OBJECTIVE: The aim of the study was to investigate the level of agreement between the needs assessment made by professional on the one hand, and the older person's views on the other. A further aim was to explore if the estimations made by the professional were systematically lower or higher compared to the views of the older person.
PARTICIPANTS: The study included 152 individuals, 65+, who received public care and services in southern Sweden. The concept public care and services include home help, home nursing care, rehabilitation and special accommodation.
METHODS: Standardised needs assessments were performed by home help officers, registered nurses and one physiotherapist. Subsequently to the needs assessment, the older person's view was collected in a personal interview. Standardised assessment form was used covering items about demographic data, functional ability, health complaints, adaptation in housing, public and informal care. The concept informal care includes care from spouse and children. Cohen's Kappa was used for analysis of level of agreement and Chi-square tests for differences in estimation.

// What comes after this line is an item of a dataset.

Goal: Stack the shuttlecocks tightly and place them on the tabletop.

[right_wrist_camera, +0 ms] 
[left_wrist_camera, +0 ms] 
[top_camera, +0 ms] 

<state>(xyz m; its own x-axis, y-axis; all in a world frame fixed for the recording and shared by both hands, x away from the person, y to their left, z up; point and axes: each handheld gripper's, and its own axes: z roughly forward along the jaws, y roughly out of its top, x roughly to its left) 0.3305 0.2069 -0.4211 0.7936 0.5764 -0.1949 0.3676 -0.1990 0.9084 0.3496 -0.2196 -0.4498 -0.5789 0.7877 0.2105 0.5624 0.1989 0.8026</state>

RESULTS: Level of agreement for dependency in instrumental activities of daily living (IADL) and personal activities of daily living (PADL) varied between good (kappa=0.78) and moderate (kappa=0.43). Poor agreement was found for occurrence of dizziness (kappa(w)=0.17) and fair agreement for impaired hearing (kappa(w)=0.27), urinary incontinence (kappa(w)=0.38), pain (kappa(w)=0.21), anxiety (kappa(w)=0.37) and depressed mood (kappa(w)=0.37). Older persons reported more health complaints than in the professional's assessments, significantly lower estimation was found for incontinence and vision. Level of agreement for provided public care at home (home help and home nursing care) was poor, for informal care it varied between very good and moderate.
CONCLUSIONS: Needs assessments appeared to focus on older persons ADL, cognition and informal care, while health complaints and social needs were less in focus. A more comprehensive view including preventive and palliative approach may improve quality of life for older persons receiving care and service.